= Watusi (dance) =

Solo dance

The Watusi, as advertised in a bar window.

The Watusi /wɑːtuːsi/ is a solo dance that enjoyed brief popularity during the early 1960s. It was one of the most popular dance crazes of the 1960s in the United States. "Watusi" is a former name for the Tutsi people of Africa, whose traditions include spectacular dances. The naming of the American dance may have been inspired, in particular, by a scene in the 1950 film King Solomon's Mines which featured Tutsi dancers, or by its sequel Watusi.

== History ==
The Orlons, a vocal quartet from Philadelphia, had the biggest hit of their career as recording artists with their recording of "The Wah-Watusi" (Cameo 218), which debuted on the Billboard Hot 100 singles chart on June 9, 1962, and remained on the Hot 100 for 14 weeks; it peaked at #2 and held the position for two weeks. On the R&B chart, the single peaked at #5.

This was not the only version of the song to hit the charts. On January 18, 1963, Chubby Checker released his single version of "The Wah-Watusi" (B-side of Cameo 221). Later that year, Smokey Robinson and the Miracles also recorded their own version. Popular covers of the song included those by Annette Funicello and The Isley Brothers. The Vibrations had previously released an R&B single in 1961 called "The Watusi" (US #25).

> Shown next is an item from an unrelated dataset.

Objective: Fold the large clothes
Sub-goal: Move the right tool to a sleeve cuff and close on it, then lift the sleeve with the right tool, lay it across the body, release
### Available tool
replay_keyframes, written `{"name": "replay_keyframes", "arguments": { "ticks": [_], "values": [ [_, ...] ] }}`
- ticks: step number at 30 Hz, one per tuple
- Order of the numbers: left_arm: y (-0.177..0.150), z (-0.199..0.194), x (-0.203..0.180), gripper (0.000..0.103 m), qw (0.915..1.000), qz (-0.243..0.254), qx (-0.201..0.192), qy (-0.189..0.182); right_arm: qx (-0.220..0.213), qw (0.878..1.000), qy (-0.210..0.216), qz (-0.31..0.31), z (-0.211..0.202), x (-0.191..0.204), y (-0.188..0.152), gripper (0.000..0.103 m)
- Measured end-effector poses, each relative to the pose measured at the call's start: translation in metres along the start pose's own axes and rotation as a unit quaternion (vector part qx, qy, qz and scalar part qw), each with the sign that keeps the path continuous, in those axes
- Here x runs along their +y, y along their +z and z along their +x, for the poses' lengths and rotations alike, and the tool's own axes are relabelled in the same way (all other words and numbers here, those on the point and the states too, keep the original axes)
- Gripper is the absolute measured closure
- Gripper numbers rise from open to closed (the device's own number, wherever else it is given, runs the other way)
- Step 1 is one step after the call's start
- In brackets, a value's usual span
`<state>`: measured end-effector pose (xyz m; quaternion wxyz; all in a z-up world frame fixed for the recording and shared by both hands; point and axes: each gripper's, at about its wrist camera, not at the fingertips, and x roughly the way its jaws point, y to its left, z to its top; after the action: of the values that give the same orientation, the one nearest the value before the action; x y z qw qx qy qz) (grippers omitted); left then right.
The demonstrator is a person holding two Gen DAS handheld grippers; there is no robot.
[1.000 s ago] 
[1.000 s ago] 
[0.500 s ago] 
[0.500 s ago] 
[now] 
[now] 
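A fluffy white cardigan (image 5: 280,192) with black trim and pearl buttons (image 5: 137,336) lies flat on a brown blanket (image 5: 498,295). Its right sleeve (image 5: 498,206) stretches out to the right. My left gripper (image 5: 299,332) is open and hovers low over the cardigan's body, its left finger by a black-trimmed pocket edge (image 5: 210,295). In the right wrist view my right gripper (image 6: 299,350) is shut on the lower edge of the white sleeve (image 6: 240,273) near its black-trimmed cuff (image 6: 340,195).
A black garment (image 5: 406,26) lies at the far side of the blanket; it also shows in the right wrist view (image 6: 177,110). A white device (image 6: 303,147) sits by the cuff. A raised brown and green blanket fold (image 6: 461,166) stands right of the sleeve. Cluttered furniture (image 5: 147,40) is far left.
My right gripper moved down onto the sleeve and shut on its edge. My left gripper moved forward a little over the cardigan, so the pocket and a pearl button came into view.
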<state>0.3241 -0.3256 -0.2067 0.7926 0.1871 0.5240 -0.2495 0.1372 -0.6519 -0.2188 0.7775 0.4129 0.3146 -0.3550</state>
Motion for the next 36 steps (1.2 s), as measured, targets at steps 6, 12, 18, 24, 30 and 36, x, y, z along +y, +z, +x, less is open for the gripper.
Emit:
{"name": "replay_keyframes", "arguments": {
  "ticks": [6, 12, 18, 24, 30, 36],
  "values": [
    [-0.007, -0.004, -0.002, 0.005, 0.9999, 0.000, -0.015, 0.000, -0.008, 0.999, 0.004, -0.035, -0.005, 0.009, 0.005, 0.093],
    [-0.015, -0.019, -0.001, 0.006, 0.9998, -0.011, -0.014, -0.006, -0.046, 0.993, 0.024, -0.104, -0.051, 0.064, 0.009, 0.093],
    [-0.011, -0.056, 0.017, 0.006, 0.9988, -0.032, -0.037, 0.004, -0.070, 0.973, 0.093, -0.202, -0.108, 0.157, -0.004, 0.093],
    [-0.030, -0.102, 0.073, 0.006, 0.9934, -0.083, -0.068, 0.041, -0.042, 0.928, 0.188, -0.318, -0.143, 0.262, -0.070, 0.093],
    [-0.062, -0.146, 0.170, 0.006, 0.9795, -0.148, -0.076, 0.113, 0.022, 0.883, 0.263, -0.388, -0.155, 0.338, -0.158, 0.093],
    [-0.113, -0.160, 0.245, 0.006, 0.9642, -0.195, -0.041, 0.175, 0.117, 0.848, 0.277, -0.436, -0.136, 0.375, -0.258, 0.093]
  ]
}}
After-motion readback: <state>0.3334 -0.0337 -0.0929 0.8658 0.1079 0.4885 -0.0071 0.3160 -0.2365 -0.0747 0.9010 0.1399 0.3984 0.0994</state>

Also in 1963, Puerto Rican jazz musician Ray Barretto had his first hit with a song called "El Watusi", and—although he didn't invent the dancing style—he came to be typecast as connected to the style. Barretto's recording, "El Watusi" (Tico 419), debuted on the Billboard Hot 100 singles chart on April 27, 1963, and remained on the Hot 100 for 9 weeks; it peaked at #17 for 9 weeks. The Ventures covered Barretto's version on their 1965 album Let's Go!.

The "Monkey Watusi" is mentioned in the 1964 single "Hey Harmonica Man" by Stevie Wonder. "The Watusi", along with "The Twist", is mentioned in the fragmentary "lyrics" of the Beatles' sound collage "Revolution 9". "The Watusi" is also mentioned in Chris Kenner's song "Land of 1000 Dances". The Watusi is also mentioned in Sam Cooke's 1962 hit "Twistin' the Night Away," where it appears as one of several dances called out during the song's instrumental break.

"The Watusi" was one of the inspirations for the Exodus song "The Toxic Waltz", from their 1989 album Fabulous Disaster.

The "Watusi" is also mentioned in a song by The Go-Go's titled "We Got The Beat".

The dance was central to "We Love You Miss Pringle", the 26th episode of the second season of My Favorite Martian which first aired March 28, 1965. It was also referenced in the 1967 movie "Guess Who's Coming to Dinner" in a light-hearted conversation, between Matt Drayton and John Prentice, about black teenagers dancing. It was also referenced in the 33rd episode of the first season of The Addams Family, "Lurch the Teenage Idol", first aired May 21, 1965.